As I looked at Lumina’s wide, eager face, however, a reluctant, treacherous seed of possibility began to sprout in the barren landscape of my objections. It was insane, utterly reckless, the kind of plan that would likely end with us all in a government detention cell (or worse). But the image of Lumina, small and utterly unassuming, slipping through the fortress’s sterile corridors, carrying the very energy that could shatter their control…it possessed a perverse, almost poetic, logic.
“We’d need to reinforce it,” I conceded, the words tasting like ash in my mouth, my mind already racing against my better judgment, calculating the necessary shielding, the fail-safes, the astronomical odds of this actually working. “Add multiple layers of shielding…energy dampeners…make absolutely certain it’s actually…relatively safe.” The last word felt like a pathetic lie.
“Details, delightful details!” Aiden waved a dismissive hand, his attention already flitting back to the holographic schematics. “Senior Scientist Lumina, my dear associate, prepare for your transformation into the most unexpectedly effective, and undeniably adorable, weapon in our arsenal!”

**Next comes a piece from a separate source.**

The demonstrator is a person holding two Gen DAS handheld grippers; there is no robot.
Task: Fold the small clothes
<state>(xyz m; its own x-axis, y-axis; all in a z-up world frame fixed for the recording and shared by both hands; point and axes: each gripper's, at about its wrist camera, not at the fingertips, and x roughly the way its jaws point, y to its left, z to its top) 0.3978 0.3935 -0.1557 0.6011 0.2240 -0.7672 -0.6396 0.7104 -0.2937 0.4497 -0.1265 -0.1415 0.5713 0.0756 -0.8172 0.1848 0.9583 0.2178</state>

Lumina grinned, the floppy hamster ears of her onesie bobbing with unrestrained excitement. “Cool!”
And so, amidst the delicate and painstaking work on the miniature PMS containment units, a new, equally bizarre and far more perilous project took shape: the modification of Lumina’s beloved hamster onesie.
The transformation of Lumina’s cherished hamster onesie into a piece of improbable technology progressed with a surprising, almost unsettling, speed. It was a bizarre alchemy of high-tech integration and childlike enthusiasm. Aiden, in his element, became a whirlwind of excited explanations, gesticulating wildly as he described the intricate principles of woven conductive fibers that would allow for seamless energy transfer, and the marvels of miniature, shielded connection points that would remain undetectable to government sensors.
“Junior Scientist Delia,” Lumina would call out, her voice muffled slightly by the hamster hood, “Chief Scientist Aiden has inquired as to the whereabouts of our…nutritional sustenance units.”
“In a minute,” I’d reply, my tone a touch begrudging. “Someone has to ensure the actual hamsters on this rust bucket are adequately nourished.”
The task of caring for the ship’s surprisingly resilient population of rodents had become my default responsibility, a mundane counterpoint to their fantastical endeavors.
I, however, found myself increasingly relegated to the sidelines of this bizarre partnership. Aiden and Lumina had developed their own rapid-fire shorthand, a dizzying exchange of technical jargon peppered with inside jokes and shared glances that left me feeling like an outsider peering through a frosted window.
"Unbelievable..." I muttered. "When did I become a Mom to these two knuckleheads?"
They’d pore over the holographic schematics, their heads bent close together, muttering about “sub-dermal micro-weaves” and “bio-compatible energy conduits,” even though I was sure Lumina mostly repeated everything back. Their shared excitement creating a palpable bubble of exclusion that I couldn’t quite penetrate.